◆ EXERCISE DETAILS ◆
Using the data below, restate exactly every line from the one with "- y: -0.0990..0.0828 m" up to and including the one with "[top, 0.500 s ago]". No picture belongs in it.

====== RECORDS

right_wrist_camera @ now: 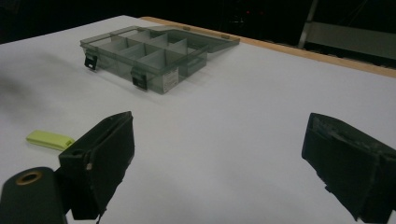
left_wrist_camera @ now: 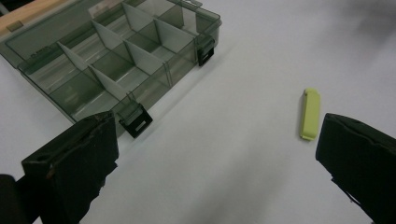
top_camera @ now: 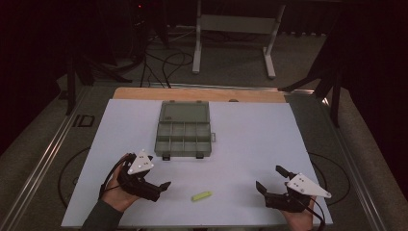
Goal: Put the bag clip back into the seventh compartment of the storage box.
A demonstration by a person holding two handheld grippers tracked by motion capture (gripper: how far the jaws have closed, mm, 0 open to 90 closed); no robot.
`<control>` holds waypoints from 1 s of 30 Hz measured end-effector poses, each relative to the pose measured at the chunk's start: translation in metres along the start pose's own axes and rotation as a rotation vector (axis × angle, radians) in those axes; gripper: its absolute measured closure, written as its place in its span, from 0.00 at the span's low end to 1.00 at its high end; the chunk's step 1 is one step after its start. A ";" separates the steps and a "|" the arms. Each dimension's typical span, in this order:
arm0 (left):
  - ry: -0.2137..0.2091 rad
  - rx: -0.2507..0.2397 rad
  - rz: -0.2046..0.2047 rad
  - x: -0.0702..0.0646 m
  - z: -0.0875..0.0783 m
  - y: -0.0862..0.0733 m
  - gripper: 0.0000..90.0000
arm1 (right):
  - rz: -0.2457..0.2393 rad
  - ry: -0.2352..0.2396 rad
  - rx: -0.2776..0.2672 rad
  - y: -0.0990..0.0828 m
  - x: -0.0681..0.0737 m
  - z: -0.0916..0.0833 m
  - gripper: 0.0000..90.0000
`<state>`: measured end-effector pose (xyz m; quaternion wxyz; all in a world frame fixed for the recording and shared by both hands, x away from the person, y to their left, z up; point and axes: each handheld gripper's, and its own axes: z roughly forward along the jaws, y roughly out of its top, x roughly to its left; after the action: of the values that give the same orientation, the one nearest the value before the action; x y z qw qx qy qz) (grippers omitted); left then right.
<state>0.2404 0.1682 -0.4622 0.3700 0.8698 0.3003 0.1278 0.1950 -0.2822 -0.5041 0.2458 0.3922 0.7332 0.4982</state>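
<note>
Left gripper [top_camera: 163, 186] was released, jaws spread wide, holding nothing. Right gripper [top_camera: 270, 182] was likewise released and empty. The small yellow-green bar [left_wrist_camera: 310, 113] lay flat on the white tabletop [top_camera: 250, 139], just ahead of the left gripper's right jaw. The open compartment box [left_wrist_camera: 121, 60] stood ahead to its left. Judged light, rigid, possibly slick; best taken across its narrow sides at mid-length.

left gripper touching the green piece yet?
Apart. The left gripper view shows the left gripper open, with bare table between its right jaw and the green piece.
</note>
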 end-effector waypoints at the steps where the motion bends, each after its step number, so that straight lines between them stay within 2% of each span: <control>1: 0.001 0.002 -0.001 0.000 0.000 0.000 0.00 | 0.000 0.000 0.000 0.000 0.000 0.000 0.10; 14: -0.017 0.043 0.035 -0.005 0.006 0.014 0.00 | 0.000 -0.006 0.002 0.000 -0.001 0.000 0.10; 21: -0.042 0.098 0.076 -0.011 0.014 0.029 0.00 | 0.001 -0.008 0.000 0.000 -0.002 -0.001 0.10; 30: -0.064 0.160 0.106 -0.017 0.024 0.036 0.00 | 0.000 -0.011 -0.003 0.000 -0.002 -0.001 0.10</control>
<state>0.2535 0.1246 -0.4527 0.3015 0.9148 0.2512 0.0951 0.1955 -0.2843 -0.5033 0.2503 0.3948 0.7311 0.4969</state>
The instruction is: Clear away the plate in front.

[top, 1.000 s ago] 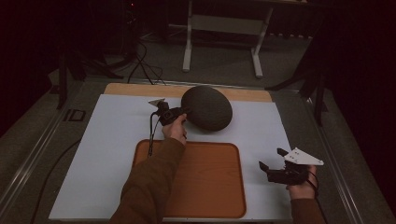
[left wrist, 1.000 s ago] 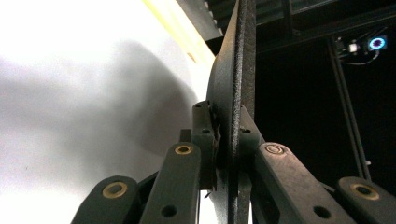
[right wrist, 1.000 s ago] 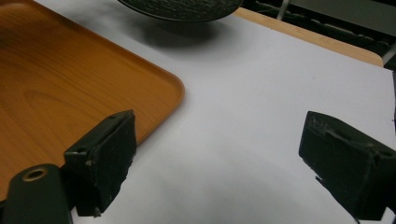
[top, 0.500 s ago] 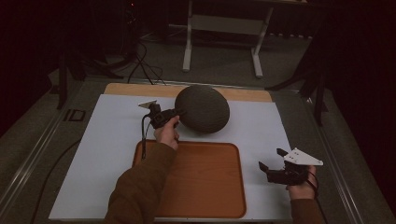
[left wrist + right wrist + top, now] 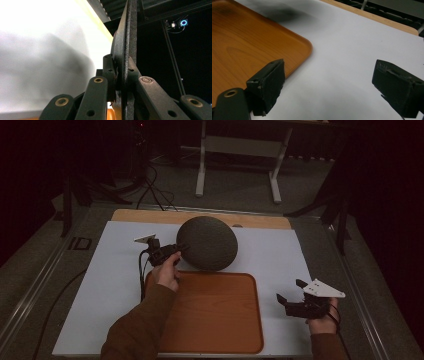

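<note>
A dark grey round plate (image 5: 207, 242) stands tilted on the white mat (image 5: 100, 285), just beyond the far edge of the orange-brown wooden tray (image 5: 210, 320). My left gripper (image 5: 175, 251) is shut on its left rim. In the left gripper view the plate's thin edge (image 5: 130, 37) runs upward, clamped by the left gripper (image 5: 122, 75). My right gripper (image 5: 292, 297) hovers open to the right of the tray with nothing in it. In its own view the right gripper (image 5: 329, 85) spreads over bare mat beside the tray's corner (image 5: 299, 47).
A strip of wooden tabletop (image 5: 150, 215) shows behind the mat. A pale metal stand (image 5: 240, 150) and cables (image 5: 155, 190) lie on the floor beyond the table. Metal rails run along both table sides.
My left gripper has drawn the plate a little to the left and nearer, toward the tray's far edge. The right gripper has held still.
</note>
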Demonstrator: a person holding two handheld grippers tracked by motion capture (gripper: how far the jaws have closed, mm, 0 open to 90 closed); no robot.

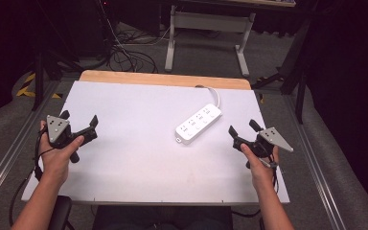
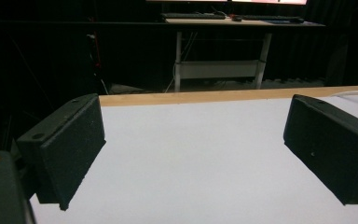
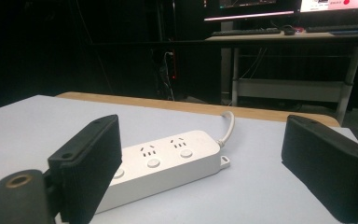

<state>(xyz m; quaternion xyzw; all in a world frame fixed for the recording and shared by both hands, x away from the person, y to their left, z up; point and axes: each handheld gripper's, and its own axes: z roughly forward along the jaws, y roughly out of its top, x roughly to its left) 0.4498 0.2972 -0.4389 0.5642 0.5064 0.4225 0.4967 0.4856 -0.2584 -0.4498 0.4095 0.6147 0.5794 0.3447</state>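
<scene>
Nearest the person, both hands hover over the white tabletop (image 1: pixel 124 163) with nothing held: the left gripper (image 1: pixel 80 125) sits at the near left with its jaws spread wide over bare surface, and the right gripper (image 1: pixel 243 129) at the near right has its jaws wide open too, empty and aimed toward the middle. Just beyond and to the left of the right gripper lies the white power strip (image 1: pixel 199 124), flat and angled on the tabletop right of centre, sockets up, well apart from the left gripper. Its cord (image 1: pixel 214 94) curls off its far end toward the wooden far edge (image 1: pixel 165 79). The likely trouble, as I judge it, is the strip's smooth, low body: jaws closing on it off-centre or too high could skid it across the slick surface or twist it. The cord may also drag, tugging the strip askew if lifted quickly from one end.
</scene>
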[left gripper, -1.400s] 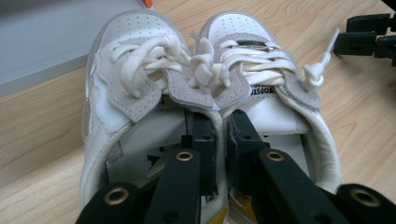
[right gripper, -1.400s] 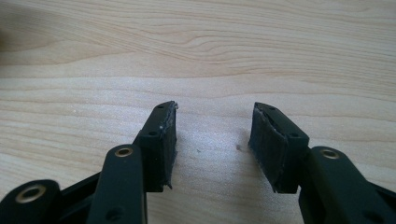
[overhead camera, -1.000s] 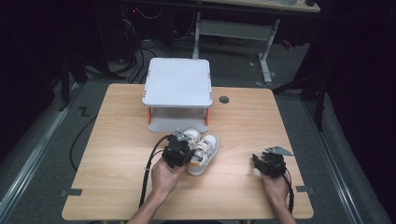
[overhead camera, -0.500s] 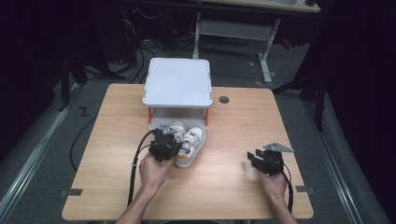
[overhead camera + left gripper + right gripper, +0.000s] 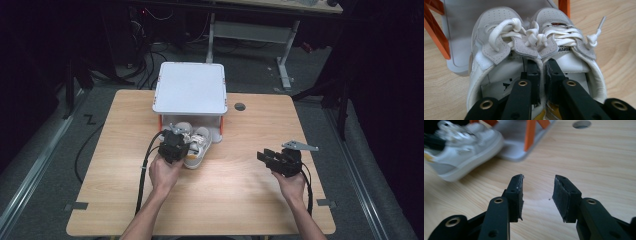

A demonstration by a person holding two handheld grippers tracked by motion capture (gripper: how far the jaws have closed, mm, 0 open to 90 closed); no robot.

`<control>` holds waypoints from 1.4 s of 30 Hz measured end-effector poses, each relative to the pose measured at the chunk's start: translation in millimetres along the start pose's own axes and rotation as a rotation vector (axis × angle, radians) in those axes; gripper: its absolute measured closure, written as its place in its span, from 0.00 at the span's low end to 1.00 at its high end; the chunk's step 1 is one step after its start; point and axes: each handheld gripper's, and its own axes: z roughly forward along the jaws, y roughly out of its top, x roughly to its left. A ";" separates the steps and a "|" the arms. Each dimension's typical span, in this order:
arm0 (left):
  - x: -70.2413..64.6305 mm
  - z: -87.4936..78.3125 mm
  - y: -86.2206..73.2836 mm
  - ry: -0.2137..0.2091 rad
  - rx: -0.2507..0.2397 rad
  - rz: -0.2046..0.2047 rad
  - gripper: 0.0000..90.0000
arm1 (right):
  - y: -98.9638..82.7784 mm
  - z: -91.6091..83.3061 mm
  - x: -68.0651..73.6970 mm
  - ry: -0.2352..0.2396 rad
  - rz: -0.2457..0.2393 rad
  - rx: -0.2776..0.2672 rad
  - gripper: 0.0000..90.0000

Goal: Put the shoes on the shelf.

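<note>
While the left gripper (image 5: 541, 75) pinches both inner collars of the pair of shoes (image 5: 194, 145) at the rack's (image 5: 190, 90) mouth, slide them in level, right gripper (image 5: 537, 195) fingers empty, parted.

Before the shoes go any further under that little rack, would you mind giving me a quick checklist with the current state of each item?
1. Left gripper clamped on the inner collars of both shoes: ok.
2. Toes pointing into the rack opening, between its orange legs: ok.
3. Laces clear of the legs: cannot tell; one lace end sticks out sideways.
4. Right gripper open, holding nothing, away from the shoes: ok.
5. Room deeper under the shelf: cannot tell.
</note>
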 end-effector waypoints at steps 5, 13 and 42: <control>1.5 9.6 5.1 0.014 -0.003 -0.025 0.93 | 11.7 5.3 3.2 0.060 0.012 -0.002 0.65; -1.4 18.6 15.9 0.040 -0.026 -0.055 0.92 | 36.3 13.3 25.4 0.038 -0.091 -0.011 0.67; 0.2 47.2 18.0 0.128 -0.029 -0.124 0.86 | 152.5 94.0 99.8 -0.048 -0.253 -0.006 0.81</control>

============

◆ SOLVED EXERCISE ◆
  - y: -0.0990..0.0828 m
  - x: -0.0681..0.0737 m
  - z: -0.0916..0.0833 m
  - gripper: 0.0000..90.0000
`<state>`: measured end-effector pose (xyz m; quaternion wxyz; all in a world frame fixed for the recording and shared by both hands, x away from the person, y to their left, z up; point and axes: each handheld gripper's, and its own axes: z roughly forward along the jaws, y roughly out of its top, x roughly to its left; after the action: of the values that give the same orientation, the one nearest the value before the action; x y z qw qx qy qz) (grippers omitted); left then right.
<state>0.2404 0.1682 -0.4622 0.3700 0.8698 0.3003 0.1278 0.1950 -0.2822 -0.5041 0.2458 0.3922 0.7332 0.4982</state>
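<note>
Left gripper [top_camera: 163, 186] was released, jaws spread wide, holding nothing. Right gripper [top_camera: 270, 182] was likewise released and empty. The small yellow-green bar [left_wrist_camera: 310, 113] lay flat on the white tabletop [top_camera: 250, 139], just ahead of the left gripper's right jaw. The open compartment box [left_wrist_camera: 121, 60] stood ahead to its left. Judged light, rigid, possibly slick; best taken across its narrow sides at mid-length.

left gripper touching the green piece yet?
Apart. The left gripper view shows the left gripper open, with bare table between its right jaw and the green piece.
</note>
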 end-effector waypoints at the steps where the motion bends, each after its step number, so that straight lines between them stay within 2% of each span: <control>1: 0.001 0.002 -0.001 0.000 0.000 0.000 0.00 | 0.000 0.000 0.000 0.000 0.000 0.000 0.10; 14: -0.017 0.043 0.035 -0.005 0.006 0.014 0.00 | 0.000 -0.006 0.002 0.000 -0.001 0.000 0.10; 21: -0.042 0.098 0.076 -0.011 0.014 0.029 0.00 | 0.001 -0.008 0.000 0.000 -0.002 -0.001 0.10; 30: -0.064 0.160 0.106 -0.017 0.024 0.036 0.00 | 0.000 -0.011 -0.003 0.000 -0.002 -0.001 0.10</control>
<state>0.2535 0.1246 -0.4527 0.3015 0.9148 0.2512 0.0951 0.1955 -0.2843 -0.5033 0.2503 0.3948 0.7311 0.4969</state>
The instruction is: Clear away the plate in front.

[top, 1.000 s ago] 
[left wrist, 1.000 s ago] 
[right wrist, 1.000 s ago] 
[top, 0.500 s ago] 

What was requested is fully covered by this answer.